Print every line from the start of the data, and when you reach the line with "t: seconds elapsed", include it and stop. Pictures are not part of the copy.
Start of Block
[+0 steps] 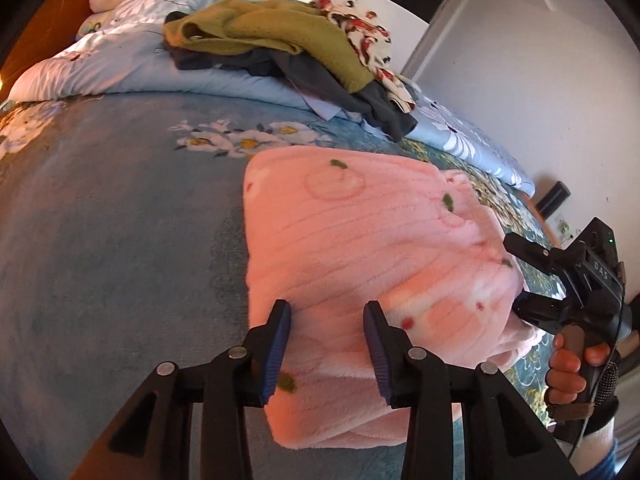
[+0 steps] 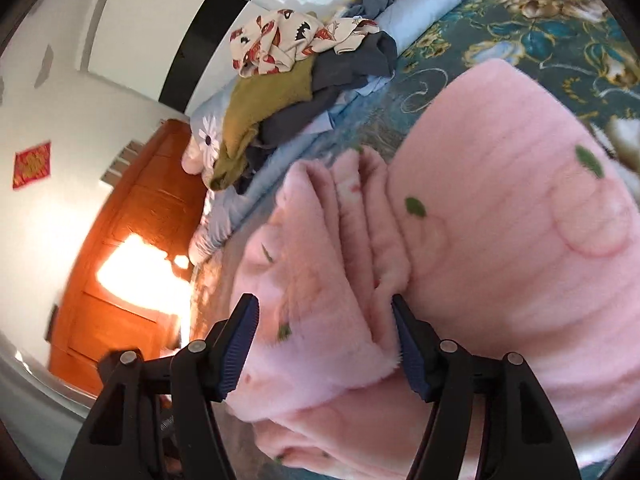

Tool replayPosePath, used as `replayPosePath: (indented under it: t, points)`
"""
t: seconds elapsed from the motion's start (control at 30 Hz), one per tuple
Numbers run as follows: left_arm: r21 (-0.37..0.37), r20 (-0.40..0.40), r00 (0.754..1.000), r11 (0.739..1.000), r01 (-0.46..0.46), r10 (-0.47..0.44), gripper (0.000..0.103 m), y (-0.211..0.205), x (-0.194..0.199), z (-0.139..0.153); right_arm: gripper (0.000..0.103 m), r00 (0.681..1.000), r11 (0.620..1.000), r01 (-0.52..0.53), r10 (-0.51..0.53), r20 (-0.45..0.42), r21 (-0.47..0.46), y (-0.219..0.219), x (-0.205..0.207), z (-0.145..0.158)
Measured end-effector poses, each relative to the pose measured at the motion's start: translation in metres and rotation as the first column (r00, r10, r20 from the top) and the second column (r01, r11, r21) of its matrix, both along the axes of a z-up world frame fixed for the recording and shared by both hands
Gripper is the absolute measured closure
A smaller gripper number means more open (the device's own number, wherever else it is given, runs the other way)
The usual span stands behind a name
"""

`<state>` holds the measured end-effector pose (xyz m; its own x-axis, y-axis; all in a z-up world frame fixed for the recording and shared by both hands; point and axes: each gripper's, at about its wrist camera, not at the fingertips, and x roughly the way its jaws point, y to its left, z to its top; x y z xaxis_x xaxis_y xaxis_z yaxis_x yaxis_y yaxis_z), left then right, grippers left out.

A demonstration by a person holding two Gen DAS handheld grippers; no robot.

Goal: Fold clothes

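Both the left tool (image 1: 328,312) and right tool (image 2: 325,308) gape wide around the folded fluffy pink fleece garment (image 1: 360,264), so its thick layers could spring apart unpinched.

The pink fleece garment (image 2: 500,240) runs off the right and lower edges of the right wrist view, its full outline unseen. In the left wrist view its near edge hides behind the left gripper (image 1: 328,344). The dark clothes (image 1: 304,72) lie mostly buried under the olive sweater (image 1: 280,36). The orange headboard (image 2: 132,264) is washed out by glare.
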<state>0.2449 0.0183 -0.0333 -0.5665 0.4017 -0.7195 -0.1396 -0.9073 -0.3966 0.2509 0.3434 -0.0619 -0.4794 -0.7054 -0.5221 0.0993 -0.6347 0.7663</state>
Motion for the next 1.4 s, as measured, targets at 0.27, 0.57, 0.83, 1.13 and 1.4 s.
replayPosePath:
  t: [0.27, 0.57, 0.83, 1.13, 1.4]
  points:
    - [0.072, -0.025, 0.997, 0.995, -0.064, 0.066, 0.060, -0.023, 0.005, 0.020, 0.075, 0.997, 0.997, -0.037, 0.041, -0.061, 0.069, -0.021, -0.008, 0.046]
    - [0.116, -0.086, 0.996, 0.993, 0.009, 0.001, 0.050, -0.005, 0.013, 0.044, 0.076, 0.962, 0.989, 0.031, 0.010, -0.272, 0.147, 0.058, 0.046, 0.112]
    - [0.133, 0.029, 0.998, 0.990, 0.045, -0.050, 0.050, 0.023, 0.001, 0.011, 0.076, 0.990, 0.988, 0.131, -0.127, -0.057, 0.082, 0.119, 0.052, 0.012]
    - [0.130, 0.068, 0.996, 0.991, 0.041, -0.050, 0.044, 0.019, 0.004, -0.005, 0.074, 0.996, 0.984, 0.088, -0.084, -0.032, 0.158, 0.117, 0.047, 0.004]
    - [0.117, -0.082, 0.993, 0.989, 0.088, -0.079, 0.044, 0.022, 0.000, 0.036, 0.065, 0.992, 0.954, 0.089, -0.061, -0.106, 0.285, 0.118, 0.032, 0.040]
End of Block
Solution for this task =>
[+0 steps] 
[+0 steps] 

Tool replayPosePath, used as `replayPosePath: (indented under it: t, points)`
"""
t: seconds elapsed from the motion's start (control at 30 Hz), one per tuple

The work is done, and the output is complete.